* [Problem statement]: Everything from the line containing "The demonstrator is" down to the last line below should be set down exactly, and only that, without the pictures.

* [Data extract]:
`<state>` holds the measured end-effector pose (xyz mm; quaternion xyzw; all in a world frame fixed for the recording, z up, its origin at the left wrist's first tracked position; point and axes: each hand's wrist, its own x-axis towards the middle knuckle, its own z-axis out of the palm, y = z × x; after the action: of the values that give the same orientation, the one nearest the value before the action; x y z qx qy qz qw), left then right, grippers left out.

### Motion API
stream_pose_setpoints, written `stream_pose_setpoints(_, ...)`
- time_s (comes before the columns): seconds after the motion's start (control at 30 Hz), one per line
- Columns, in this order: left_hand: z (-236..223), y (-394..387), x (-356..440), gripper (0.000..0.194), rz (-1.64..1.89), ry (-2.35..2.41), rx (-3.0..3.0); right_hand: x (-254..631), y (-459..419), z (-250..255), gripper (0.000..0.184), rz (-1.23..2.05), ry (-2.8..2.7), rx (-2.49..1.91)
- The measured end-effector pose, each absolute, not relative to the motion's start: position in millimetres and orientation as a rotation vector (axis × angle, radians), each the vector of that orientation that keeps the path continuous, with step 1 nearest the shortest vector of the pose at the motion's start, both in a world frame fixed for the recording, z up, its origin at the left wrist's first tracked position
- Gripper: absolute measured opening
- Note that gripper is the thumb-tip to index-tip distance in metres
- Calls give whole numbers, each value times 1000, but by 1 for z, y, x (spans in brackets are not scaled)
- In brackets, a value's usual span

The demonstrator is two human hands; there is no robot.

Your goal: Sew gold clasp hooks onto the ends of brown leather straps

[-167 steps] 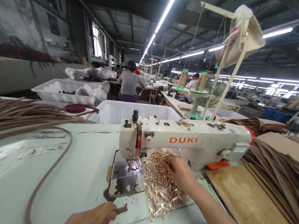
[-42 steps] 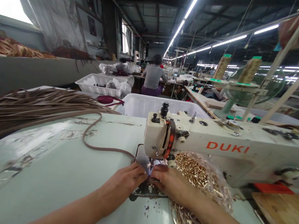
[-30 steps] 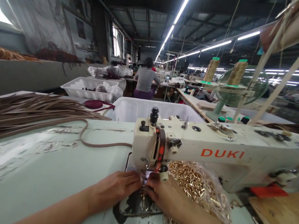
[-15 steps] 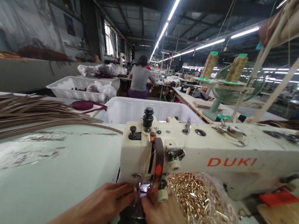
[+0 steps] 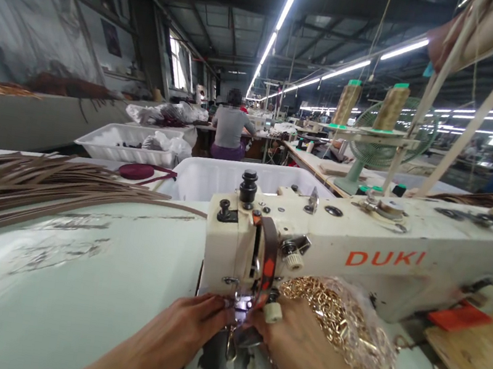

* [Result for this exercise]:
The demonstrator is two human hands; there is no robot.

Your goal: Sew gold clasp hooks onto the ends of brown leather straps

[-167 steps] 
[-42 steps] 
[-30 steps] 
[-15 steps] 
[+0 steps] 

Output is finished, and nothing else is required.